Formazione

A Educa Cacciari, è l’ora di una scuola plurale

A Rovereto il confronto tra Massimo Cacciari e Silvano Petrosino

di Redazione

I cambiamenti economici, geografici, politici, culturali della modernità hanno messo i crisi i modelli e le ideologie dominanti: la logica del mercato e del consumo e l’approccio tecnico-scientifico. Ma questa è una grande opportunità per chi ha il compito di educare le nuove generazioni. Su questo hanno concordato Massimo Cacciari, sindaco di Venezia e docente di estetica all’Università della città lagunare e Silvano Petrosino, docente di semiotica alla Cattolica di Milano.
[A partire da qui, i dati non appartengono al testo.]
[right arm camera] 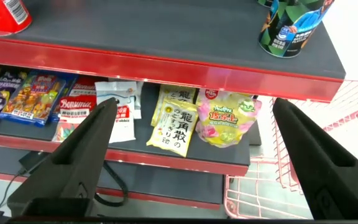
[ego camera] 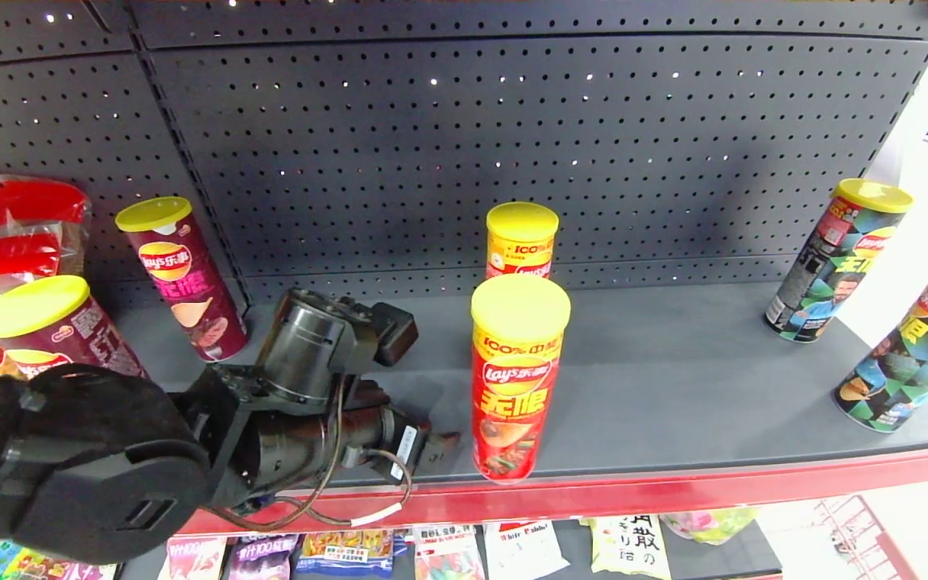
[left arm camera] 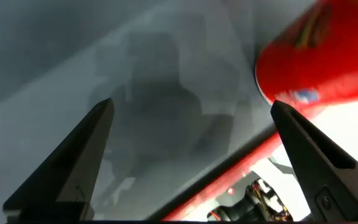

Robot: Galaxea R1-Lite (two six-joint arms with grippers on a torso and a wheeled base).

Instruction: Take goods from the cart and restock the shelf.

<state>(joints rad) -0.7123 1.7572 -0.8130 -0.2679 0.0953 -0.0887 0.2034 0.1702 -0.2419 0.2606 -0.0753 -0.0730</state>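
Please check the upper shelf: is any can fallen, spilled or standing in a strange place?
Nothing is fallen or spilled. The front red can stands upright but close to the shelf's red front edge, next to the open left gripper.

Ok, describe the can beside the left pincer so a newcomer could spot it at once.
Find the grey shelf with the red front lip, below the pegboard. Near the middle of that lip stands an upright red can with a yellow lid. A matching can stands behind it; maroon cans stand to its left, dark patterned cans to its right.
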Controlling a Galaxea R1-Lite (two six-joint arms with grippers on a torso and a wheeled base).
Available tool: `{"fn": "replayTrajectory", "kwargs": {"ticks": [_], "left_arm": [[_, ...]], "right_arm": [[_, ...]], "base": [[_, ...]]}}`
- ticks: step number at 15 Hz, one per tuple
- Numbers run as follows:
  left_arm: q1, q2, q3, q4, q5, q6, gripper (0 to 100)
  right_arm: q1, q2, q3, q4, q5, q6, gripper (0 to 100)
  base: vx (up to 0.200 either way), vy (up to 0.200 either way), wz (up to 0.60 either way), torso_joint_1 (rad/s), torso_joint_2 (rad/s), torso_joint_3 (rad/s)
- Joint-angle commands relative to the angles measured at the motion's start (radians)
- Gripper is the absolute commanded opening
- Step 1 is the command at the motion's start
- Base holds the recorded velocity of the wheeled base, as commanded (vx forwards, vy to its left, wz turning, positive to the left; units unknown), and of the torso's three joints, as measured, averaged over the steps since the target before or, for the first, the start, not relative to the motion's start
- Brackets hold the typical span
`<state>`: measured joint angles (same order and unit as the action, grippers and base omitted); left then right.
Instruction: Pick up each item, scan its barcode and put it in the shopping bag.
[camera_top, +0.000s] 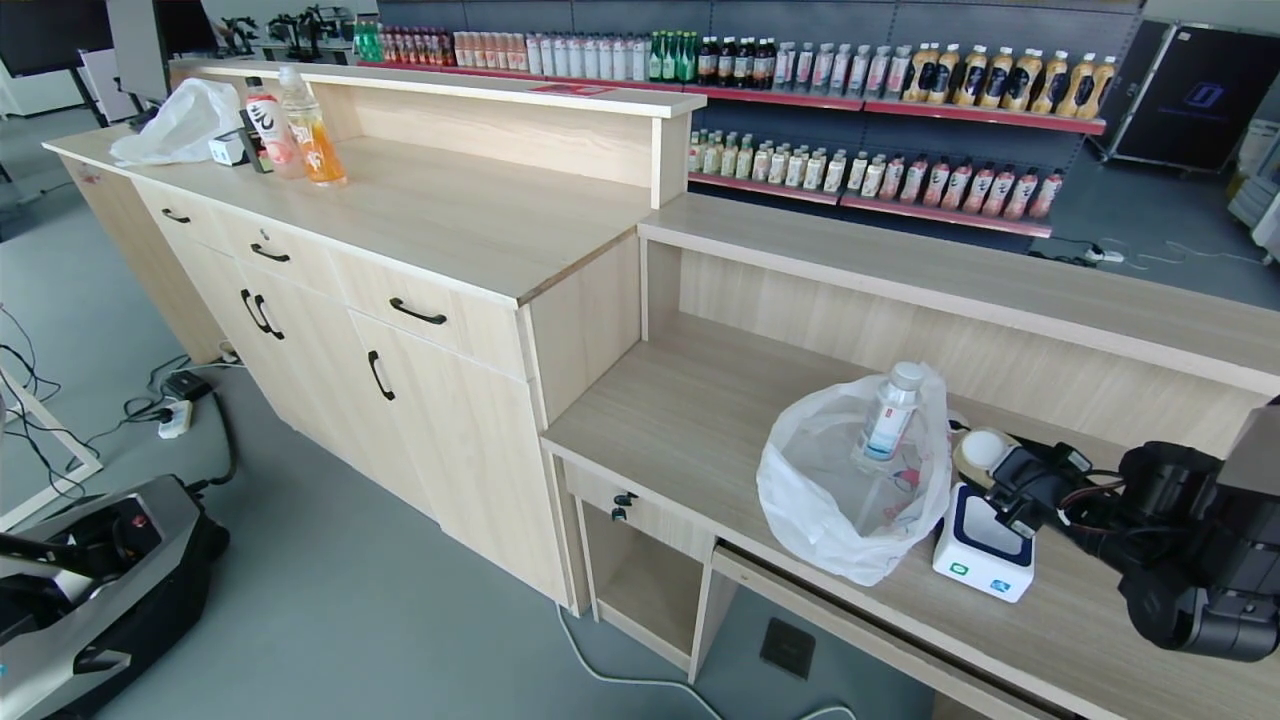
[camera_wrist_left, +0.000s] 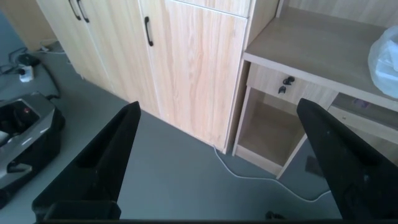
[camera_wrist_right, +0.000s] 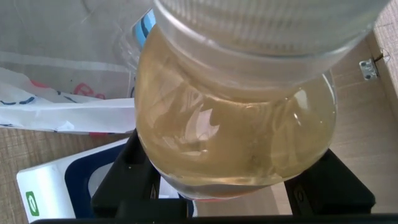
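The right hand (camera_top: 1010, 487) pinches a clear plastic bottle of pale yellow liquid (camera_wrist_right: 236, 124), label hidden, over a white box scanner (camera_top: 985, 555). The left hand (camera_wrist_left: 217, 106) hangs spread.

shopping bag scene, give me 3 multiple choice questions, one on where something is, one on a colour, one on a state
1. Where is the white-capped clear bottle?
A. on the floor
B. standing in the shopping bag
C. on the tall counter

2. What colour is the scanner?
A. white with a dark blue top
B. red
C. all black

3. What state is the right hand in?
A. open and empty
B. shut on the bag
C. shut on the pale drink bottle

Answers:
1. B: the bottle stands upright inside the bag's open mouth.
2. A: its white sides and dark blue top show in the head view.
3. C: the right wrist view shows the bottle between the dark fingers, above the scanner.
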<state>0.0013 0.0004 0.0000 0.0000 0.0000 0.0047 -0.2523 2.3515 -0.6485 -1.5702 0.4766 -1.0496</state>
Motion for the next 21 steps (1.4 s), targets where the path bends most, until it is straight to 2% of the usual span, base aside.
{"fn": "replayTrajectory", "kwargs": {"ticks": [1, 14, 16, 17, 20, 21], "left_arm": [[0.000, 0.000, 0.000, 0.000, 0.000, 0.000, 100], [0.000, 0.000, 0.000, 0.000, 0.000, 0.000, 100], [0.000, 0.000, 0.000, 0.000, 0.000, 0.000, 100], [0.000, 0.000, 0.000, 0.000, 0.000, 0.000, 100], [0.000, 0.000, 0.000, 0.000, 0.000, 0.000, 100], [0.000, 0.000, 0.000, 0.000, 0.000, 0.000, 100]], "right_arm": [[0.001, 0.015, -0.019, -0.001, 0.000, 0.002, 0], [0.007, 0.026, -0.022, -0.001, 0.000, 0.005, 0], [0.016, -0.008, -0.023, -0.001, 0.000, 0.042, 0], [0.027, -0.090, -0.025, 0.021, -0.012, 0.115, 0], [0.012, -0.296, -0.017, 0.213, -0.046, 0.192, 0], [-0.012, -0.417, 0.018, 0.340, -0.046, 0.243, 0]], "base": [[0.000, 0.000, 0.00, 0.000, 0.00, 0.000], [0.000, 0.000, 0.00, 0.000, 0.00, 0.000], [0.000, 0.000, 0.00, 0.000, 0.00, 0.000], [0.000, 0.000, 0.00, 0.000, 0.00, 0.000], [0.000, 0.000, 0.00, 0.000, 0.00, 0.000], [0.000, 0.000, 0.00, 0.000, 0.00, 0.000]]}}
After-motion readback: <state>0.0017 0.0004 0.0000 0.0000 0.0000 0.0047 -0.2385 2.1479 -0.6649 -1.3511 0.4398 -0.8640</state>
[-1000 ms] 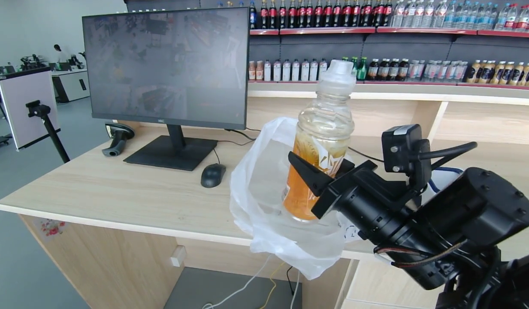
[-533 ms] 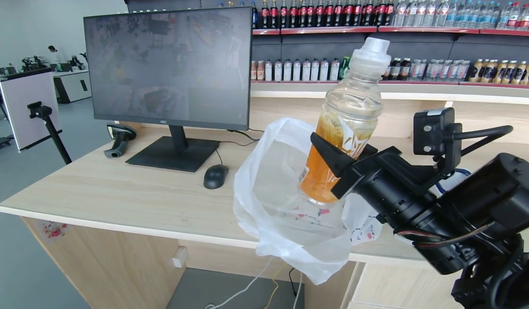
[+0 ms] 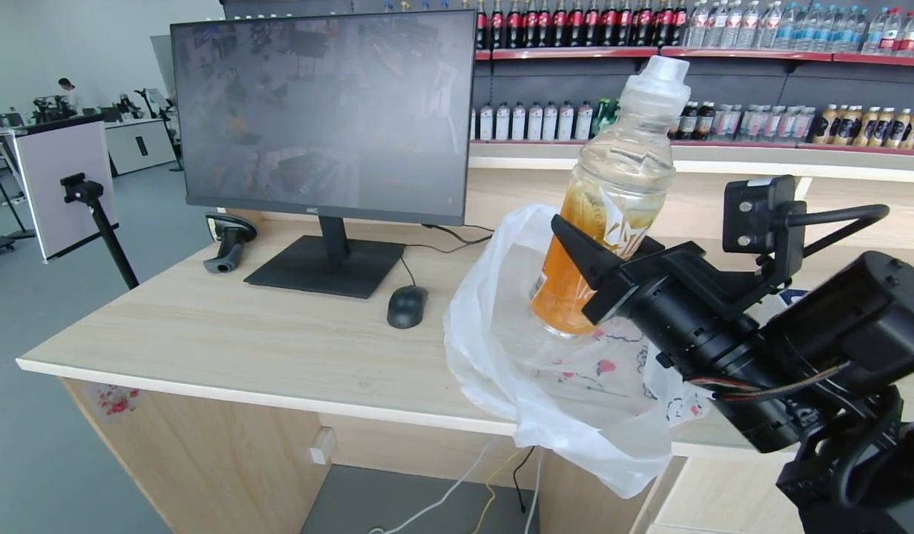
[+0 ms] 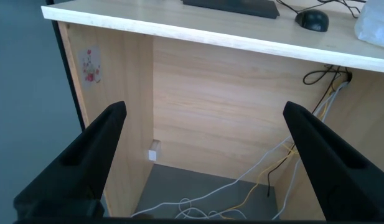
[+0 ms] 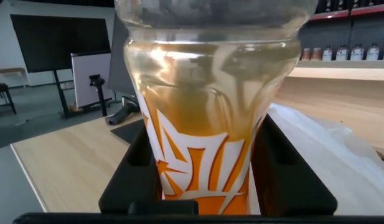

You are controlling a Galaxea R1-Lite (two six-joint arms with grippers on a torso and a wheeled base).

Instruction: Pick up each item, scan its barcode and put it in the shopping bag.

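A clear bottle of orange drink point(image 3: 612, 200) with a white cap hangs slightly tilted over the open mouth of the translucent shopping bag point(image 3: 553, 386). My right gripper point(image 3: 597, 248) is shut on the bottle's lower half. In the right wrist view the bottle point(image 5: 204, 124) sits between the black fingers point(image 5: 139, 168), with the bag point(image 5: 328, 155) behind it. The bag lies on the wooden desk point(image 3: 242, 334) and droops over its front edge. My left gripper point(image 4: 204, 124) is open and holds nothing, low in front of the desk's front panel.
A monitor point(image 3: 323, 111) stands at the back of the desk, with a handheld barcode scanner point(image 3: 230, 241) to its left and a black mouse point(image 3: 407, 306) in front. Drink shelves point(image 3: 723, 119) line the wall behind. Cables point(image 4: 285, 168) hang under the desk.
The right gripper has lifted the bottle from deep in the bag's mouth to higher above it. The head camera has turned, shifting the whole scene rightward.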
Per i due filosofi tutto esaurito al Teatro Rosmini di Rovereto, per uno degli appuntamenti più attesi di EDUCA.  
Fino ad oggi la scuola ha operato per  inserire i ragazzi nel paradigma sociale dominante. La modernità –  questo il senso dell’intervento di Massimo Cacciari – è l’occasione per tornare ad un modello di tipo  “platonico”  dove i ragazzi non sono vasi da riempire ma fuochi da accendere. Dove l’educatore  ha  il compito di liberare quello che c’è dentro il giovane, offrendo gli strumenti per interrogarsi e interrogare. La scuola deve educare alla libertà della persona, riconoscendo le specificità di ognuno.
“Per questo – ha sottolineato Silvano Petrosino – l’educazione richiede e significa passione nell’uomo”. Se gli adulti non insegnano alle nuove generazioni la capacità di ascoltare prima di parlare e di confrontarsi poi, ad ogni malessere e difficoltà la reazione sarà quella di considerare colpevole l’altro, alimentando così i conflitti.
Questi principi hanno, secondo Cacciari, precise ricadute politiche: serve una scuola plurale nella quale le persone abbiano la possibilità di confrontare e scegliere tra proposte diverse (ad esempio rispetto ai programmi).  Perché il confronto sia reale  lo Stato deve abolire il valore legale del titolo. 
In campo educativo uno Stato che voglia ancora avere il primato “è fuori dal mondo e perdente. Occorre come sta accadendo in questi giorni a Rovereto, dare spazio alla società civile e alimentare così una coscienza comune sull’educazione”.